> [TASK INSTRUCTIONS]: Your answer must contain each line of the listing in which "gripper" appears, copied in full.

> [COLLECTED DATA]:
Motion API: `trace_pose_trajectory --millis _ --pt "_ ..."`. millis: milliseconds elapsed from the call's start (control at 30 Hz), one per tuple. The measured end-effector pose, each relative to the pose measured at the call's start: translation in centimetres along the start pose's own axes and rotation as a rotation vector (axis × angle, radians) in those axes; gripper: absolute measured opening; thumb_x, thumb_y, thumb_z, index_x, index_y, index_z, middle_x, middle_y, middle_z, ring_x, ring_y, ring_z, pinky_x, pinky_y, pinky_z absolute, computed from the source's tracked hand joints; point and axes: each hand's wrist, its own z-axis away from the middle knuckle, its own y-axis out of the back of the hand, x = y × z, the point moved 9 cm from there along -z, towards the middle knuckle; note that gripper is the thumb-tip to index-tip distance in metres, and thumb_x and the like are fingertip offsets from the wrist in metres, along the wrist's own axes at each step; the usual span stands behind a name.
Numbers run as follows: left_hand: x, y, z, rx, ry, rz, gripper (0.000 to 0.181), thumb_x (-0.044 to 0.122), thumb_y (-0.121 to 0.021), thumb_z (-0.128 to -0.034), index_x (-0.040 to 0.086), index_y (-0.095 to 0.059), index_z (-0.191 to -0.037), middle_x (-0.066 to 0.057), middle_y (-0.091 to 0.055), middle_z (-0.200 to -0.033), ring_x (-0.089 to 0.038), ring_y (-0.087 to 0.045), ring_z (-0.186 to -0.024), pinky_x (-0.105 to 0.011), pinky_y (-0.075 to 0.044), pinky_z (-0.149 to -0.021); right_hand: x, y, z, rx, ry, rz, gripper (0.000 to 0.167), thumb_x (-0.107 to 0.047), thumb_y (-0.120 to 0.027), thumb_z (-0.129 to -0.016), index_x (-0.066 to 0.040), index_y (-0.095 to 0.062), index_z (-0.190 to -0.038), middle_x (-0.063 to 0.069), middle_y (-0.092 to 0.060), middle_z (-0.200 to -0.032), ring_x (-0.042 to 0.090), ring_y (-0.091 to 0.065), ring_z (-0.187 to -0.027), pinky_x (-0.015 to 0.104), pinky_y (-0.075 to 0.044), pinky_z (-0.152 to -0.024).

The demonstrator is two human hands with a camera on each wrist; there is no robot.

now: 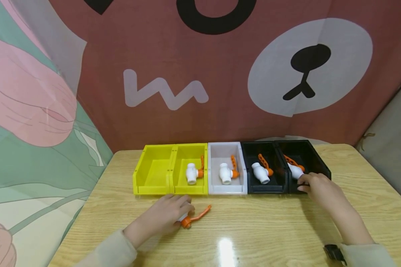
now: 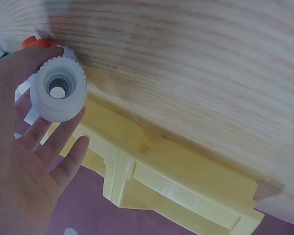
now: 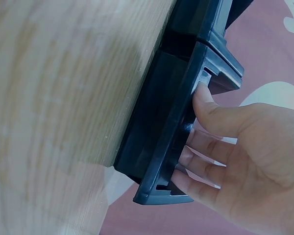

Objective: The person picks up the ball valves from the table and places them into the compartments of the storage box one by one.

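In the head view my left hand [image 1: 168,213] holds a white ball valve [image 2: 60,93] with an orange lever [image 1: 200,214] low over the table, in front of the yellow bins. The left wrist view looks straight into the valve's round ribbed end, with the thumb on one side and fingers beneath. My right hand [image 1: 324,189] reaches over the front lip of the rightmost black bin [image 3: 159,117]. Its thumb and fingers are at the lower end of another white ball valve [image 1: 295,171] with an orange lever; the bin wall hides that valve in the right wrist view.
Five bins stand in a row: an empty yellow bin [image 1: 155,170], then yellow, white and black bins holding one ball valve each [image 1: 192,173], then the rightmost black one. A printed cloth [image 1: 173,122] hangs behind the wooden table [image 1: 260,230].
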Motion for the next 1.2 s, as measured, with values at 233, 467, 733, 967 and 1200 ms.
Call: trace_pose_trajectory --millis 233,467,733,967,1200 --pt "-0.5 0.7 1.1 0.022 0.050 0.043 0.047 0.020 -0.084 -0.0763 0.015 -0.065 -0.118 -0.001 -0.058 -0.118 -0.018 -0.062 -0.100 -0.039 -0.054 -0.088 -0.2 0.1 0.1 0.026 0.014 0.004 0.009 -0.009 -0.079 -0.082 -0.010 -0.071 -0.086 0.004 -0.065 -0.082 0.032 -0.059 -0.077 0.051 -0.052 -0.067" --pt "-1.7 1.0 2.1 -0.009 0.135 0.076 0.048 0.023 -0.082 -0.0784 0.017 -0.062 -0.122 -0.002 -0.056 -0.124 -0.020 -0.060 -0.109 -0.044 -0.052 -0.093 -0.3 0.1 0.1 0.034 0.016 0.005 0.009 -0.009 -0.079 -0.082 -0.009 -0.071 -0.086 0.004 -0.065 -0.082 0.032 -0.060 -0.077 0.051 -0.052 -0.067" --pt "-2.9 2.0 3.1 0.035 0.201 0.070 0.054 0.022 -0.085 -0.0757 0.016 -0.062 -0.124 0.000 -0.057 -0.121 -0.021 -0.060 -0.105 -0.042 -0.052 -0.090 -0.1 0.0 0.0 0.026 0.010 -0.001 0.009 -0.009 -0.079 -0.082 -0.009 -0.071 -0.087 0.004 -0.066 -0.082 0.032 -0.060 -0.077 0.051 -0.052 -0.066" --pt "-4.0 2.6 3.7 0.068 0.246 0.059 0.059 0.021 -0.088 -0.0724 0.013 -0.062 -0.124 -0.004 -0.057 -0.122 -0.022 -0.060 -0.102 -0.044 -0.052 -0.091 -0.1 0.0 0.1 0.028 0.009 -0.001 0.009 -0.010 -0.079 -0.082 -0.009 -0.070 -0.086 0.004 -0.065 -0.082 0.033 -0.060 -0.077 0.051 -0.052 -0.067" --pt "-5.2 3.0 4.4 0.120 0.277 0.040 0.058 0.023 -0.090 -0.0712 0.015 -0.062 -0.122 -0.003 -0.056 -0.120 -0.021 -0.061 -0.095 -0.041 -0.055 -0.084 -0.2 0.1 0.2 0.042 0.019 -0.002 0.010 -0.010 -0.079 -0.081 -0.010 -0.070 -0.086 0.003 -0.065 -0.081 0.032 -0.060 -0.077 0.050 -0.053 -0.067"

> [YOUR RESPONSE]:
Motion API: `trace_pose_trajectory --millis _ --pt "_ ..."`. millis: milliseconds elapsed from the call's start (control at 30 Hz), one per tuple. The measured end-effector pose, each relative to the pose measured at the call's start: translation in centimetres along the start pose's own axes and rotation as a rotation vector (axis × angle, radians) in those axes; gripper: absolute measured opening; thumb_x, thumb_y, thumb_z, index_x, index_y, index_z, middle_x, middle_y, middle_z, ring_x, ring_y, ring_z, pinky_x, pinky_y, pinky_z absolute, computed from the source's tracked hand joints; point and axes: each hand's wrist, its own z-axis away from the middle knuckle, its own y-axis out of the back of the hand, x = y × z, the point moved 9 cm from there along -z, towards the middle knuckle; note that gripper is the thumb-tip to index-tip distance in metres, and thumb_x and the like are fingertip offsets from the wrist in metres, along the wrist's own axes at each step; the usual span stands behind a name.
Numbers run as follows: left_hand: x, y, z, rx, ry, rz, gripper (0.000 to 0.181), thumb_x (-0.044 to 0.122), thumb_y (-0.121 to 0.021), thumb_z (-0.128 to -0.034), index_x (-0.040 to 0.086), index_y (-0.095 to 0.059), index_z (-0.191 to -0.037), middle_x (-0.066 to 0.057), middle_y (-0.091 to 0.055), middle_z (-0.200 to -0.033), ring_x (-0.089 to 0.038), ring_y (-0.087 to 0.045), ring_z (-0.186 to -0.024), pinky_x (-0.105 to 0.011), pinky_y (-0.075 to 0.044), pinky_z (-0.149 to -0.021); right_hand: x, y, z, rx, ry, rz, gripper (0.000 to 0.167), thumb_x (-0.107 to 0.047), thumb_y (-0.120 to 0.027), thumb_z (-0.129 to -0.016), index_x (-0.066 to 0.040), index_y (-0.095 to 0.062), index_z (-0.190 to -0.038), middle_x (-0.063 to 0.069), middle_y (-0.092 to 0.060), middle_z (-0.200 to -0.032), ring_x (-0.042 to 0.090), ring_y (-0.091 to 0.065), ring_z (-0.187 to -0.027), pinky_x (-0.015 to 0.104), pinky_y (-0.075 to 0.044), pinky_z (-0.152 to -0.024).

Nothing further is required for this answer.